# super easy home made shawl pins



## craftybetty (Mar 15, 2016)

This is my first attempt at making shawl pins. What do you think?


----------



## craft crazy (Mar 13, 2012)

Very pretty! How long are they?
Karen


----------



## grandmann (Feb 4, 2011)

Beautiful but I would like to see them with a shawl for a better picture wearing them.


----------



## Gundi2 (May 25, 2012)

very nice, like very much.


----------



## Butterfly1943 (May 26, 2011)

Like the butterfly and the heart best.


----------



## mildredL2 (May 14, 2014)

Nice! :sm24:


----------



## Mary Cardiff (Mar 18, 2012)

Very pretty,


----------



## SandyLulay (Jul 31, 2016)

Very pretty!


----------



## yarnawhile (Apr 9, 2012)

Those are very pretty


----------



## ReRe (Mar 19, 2011)

Nicely done! Where do the long pins come from?


----------



## taborhills (Sep 8, 2012)

I think I would prefer each with either one bead or three beads. I find in arranging flowers or making necklaces or other similar
design projects that for some reason an odd number of blooms or beads feels to me more complete, more satisfying.


----------



## nlrowbottom (Feb 7, 2017)

I love them


----------



## nlrowbottom (Feb 7, 2017)

How are you keeping the beads on the one end of the pick? Are you using a crimp?


----------



## Jimmy'swife (Nov 9, 2013)

Very pretty shawl pins.


----------



## Former Leftie Knitter (Sep 28, 2015)

Very nice job!!!


----------



## Gaildh (Jan 15, 2015)

Lovely!


----------



## babsbarb (Dec 23, 2012)

the "long pins" look like a piece of cut wire to me. 


ReRe said:


> Nicely done! Where do the long pins come from?


----------



## craftybetty (Mar 15, 2016)

craft crazy said:


> Very pretty! How long are they?
> Karen


I used 6" hat pins. I like that they come with a cap so you won't get stuck with the pin.


----------



## grandmann (Feb 4, 2011)

craftybetty said:


> I used 6" hat pins. I like that they come with a cap so you won't get stuck with the pin.


Can you show us using the shawl pin.


----------



## craftybetty (Mar 15, 2016)

taborhills said:


> I think I would prefer each with either one bead or three beads. I find in arranging flowers or making necklaces or other similar
> design projects that for some reason an odd number of blooms or beads feels to me more complete, more satisfying.

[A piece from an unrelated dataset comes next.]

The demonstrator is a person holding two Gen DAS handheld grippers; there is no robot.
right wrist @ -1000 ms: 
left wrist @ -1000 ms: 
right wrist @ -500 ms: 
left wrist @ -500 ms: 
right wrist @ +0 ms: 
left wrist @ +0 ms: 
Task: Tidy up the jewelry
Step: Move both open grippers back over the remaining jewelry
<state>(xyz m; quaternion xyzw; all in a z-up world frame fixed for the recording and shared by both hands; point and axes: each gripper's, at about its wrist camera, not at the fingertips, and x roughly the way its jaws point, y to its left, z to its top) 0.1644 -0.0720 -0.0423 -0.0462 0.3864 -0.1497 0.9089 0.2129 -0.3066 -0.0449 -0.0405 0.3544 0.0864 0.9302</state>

They can be made any way you like. I'm still experimenting. I will try some with three and see how I like them. Thanks for the input. Always open to others ideas.


----------



## craftybetty (Mar 15, 2016)

babsbarb said:


> the "long pins" look like a piece of cut wire to me.


I used 6" hat pins.


----------



## craftybetty (Mar 15, 2016)

ReRe said:


> Nicely done! Where do the long pins come from?


Ordered 6" hat pins from Walmart. Only cost $3.50 including tax for 12 pins.


----------



## Evie RM (Sep 19, 2012)

They are very nice. I, too, wonder how long they are. It is hard to tell from the picture.


----------



## craftybetty (Mar 15, 2016)

grandmann said:


> Can you show us using the shawl pin.


I used 6" hat pins that I ordered from Walmart. They come with a cap to prevent sticking yourself with the pin. Here's two pictures. One I hid the end of the pin and the other I let the end show. you can wear them any way you like best. Didn't have a shawl available (I give all mine away) so I used a bed jacket. I think you can get the idea


----------



## crispie (Dec 17, 2011)

Lovely


----------



## chris kelly (Nov 9, 2012)

craftybetty said:


> This is my first attempt at making shawl pins. What do you think?


They are really pretty Betty. I did exactly the same thing but mine are old and bent now because I used them to hold the limbs onto the body of Huggables. I need to get some more. I used old beads but yours are gorgeous.


----------



## Circular Knitter (Aug 15, 2013)

Very nice. My question like others, what is the length? Also, is the bottom (screw for the lack of knowing what it is) just that screwed on to keep place, and removed when putting into shawl?


----------



## craftybetty (Mar 15, 2016)

Circular Knitter said:


> Very nice. My question like others, what is the length? Also, is the bottom (screw for the lack of knowing what it is) just that screwed on to keep place, and removed when putting into shawl?


It is a 6" hat pin. The end piece is a cap filled with some kind of rubber or silicone that you just slide on the end for a very snug fit.


----------



## louisezervas (Jun 28, 2011)

Very pretty!


----------



## slmhuffman (Apr 15, 2015)

The hearts get my vote. Very attractive.


----------



## aknitter (Jan 25, 2011)

They are beautiful!


----------



## cafeknitter (Apr 2, 2013)

craftybetty said:


> This is my first attempt at making shawl pins. What do you think?


Those are nifty& fun!!!


----------



## Ali9407 (Jun 25, 2011)

craftybetty said:


> This is my first attempt at making shawl pins. What do you think?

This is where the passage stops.